Menurut Kepala Riset Saham JP Morgan Asia, prospek ekonomi yang lebih cerah di AS akan membuat aliran dana keluar dari Asia dan negara berkembang (emerging market) kembali ke kampung halamannya terutama ke AS.
Faktor inilah yang memicu terjadinya penguatan greenback yang tercermin dari kenaikan indeks dolar yang selama ini sudah tertekan ke level terendahnya dalam kurun waktu 2,5 tahun terakhir. Indeks dolar kini sudah berada di level 90-an.

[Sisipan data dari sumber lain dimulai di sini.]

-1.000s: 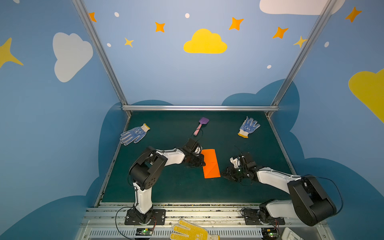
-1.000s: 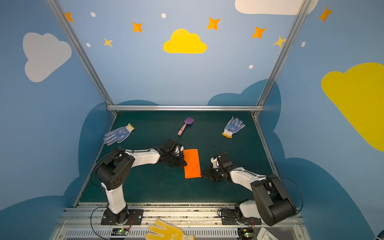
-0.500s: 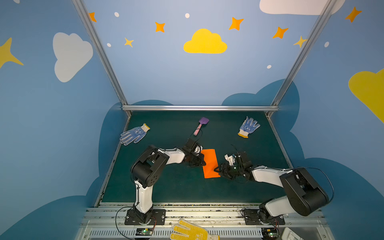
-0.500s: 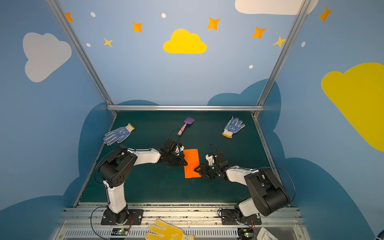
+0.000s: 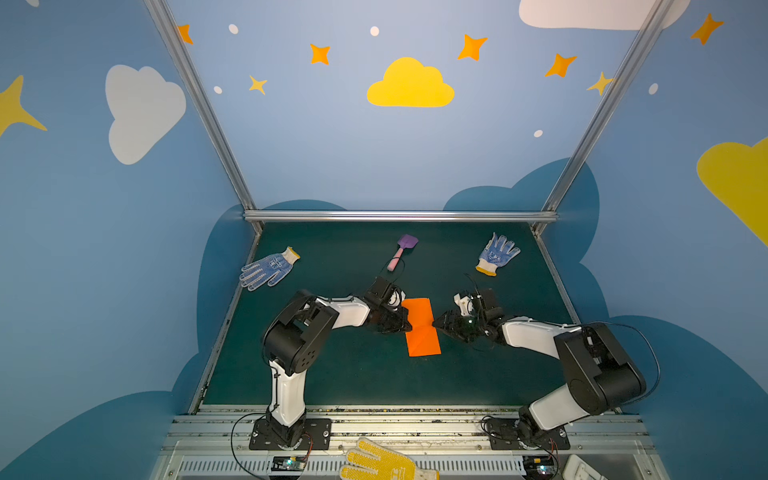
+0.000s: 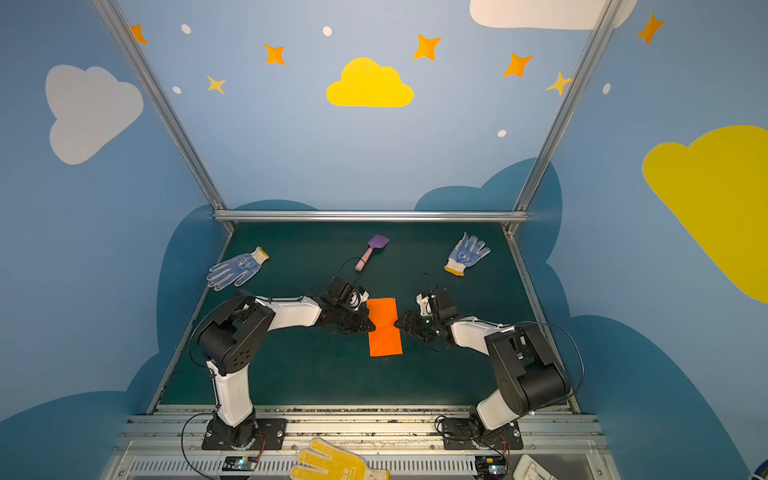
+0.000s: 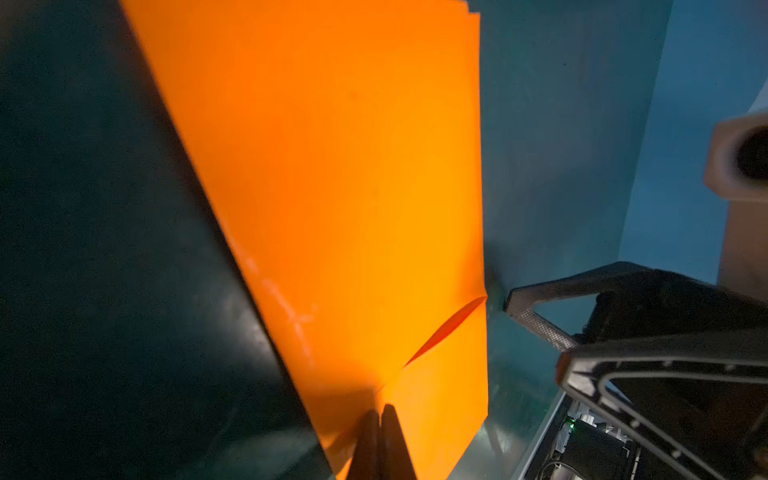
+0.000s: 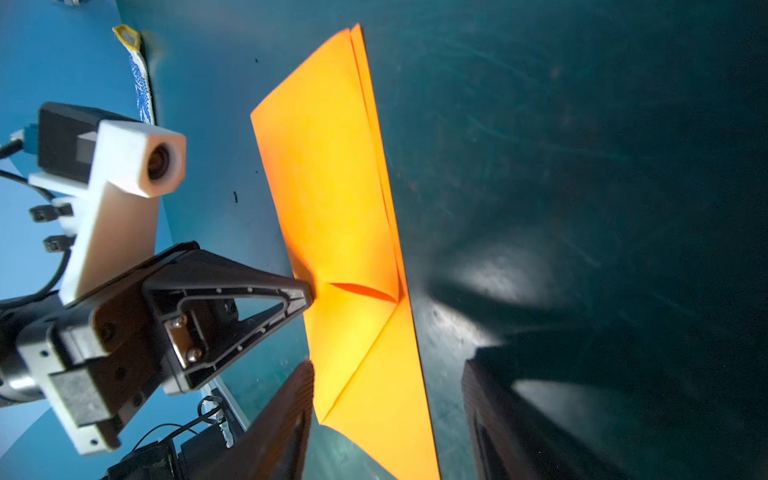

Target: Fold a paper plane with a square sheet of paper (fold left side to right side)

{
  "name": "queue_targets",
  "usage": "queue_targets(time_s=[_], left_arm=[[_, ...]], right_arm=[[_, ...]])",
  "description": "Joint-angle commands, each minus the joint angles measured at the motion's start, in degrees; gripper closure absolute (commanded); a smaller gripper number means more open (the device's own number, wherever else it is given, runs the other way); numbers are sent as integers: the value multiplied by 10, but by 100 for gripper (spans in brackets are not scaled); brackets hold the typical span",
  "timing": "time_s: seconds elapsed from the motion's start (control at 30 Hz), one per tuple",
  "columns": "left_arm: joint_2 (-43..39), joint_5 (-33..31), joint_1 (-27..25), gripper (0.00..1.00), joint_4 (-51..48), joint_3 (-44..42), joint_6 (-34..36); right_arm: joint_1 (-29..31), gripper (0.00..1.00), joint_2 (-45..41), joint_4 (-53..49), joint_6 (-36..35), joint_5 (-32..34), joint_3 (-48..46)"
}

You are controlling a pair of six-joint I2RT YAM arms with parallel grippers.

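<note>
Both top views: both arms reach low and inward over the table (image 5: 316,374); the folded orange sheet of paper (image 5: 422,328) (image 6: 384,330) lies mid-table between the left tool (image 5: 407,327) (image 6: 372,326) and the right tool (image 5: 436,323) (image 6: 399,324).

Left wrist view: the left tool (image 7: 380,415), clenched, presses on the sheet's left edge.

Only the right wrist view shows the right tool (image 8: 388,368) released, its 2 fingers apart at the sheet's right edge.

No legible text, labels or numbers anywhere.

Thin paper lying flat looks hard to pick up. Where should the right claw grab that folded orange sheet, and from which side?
Probably the right long edge of the square sheet of paper, near its middle, coming in low from the right. Loose layers meet there, and a small pucker seems to lift them. The shut left gripper pins the opposite edge.
</note>
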Motion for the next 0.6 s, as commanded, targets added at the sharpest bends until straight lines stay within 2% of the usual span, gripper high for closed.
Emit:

Imbal hasil obligasi pemerintah AS bertenor 10 tahun yang menjadi acuan juga mengalami kenaikan. Untuk pertama kalinya imbal hasil nominal surat utang pemerintah AS menyentuh level 1% setelah sekian lama tertekan.
Adanya outflow berpotensi membuat harga aset-aset keuangan di emerging market akan terkoreksi. "Arus dana investor ke Asia telah sangat agresif selama beberapa bulan terakhir, Anda mulai bisa melihat tren tersebut akan berbalik" kata Sullivan kepada CNBC International.
Sebagai informasi, data perdagangan mencatat investor asing telah membeli aset-aset ekuitas publik di Tanah Air senilai Rp 8,15 triliun. Apabila ada outflow maka harga saham-saham di Tanah Air berpotensi terkoreksi apalagi mengingat indeks acuan utama yakni IHSG yang sudah reli kencang di awal tahun.
Namun di saat krisis Covid-19 terjadi, jumlah investor ritel di Tanah Air bertumbuh dengan pesat. Basis investor ritel domestik yang semakin kuat diharapkan mampu memberikan bantalan apabila outflow terjadi.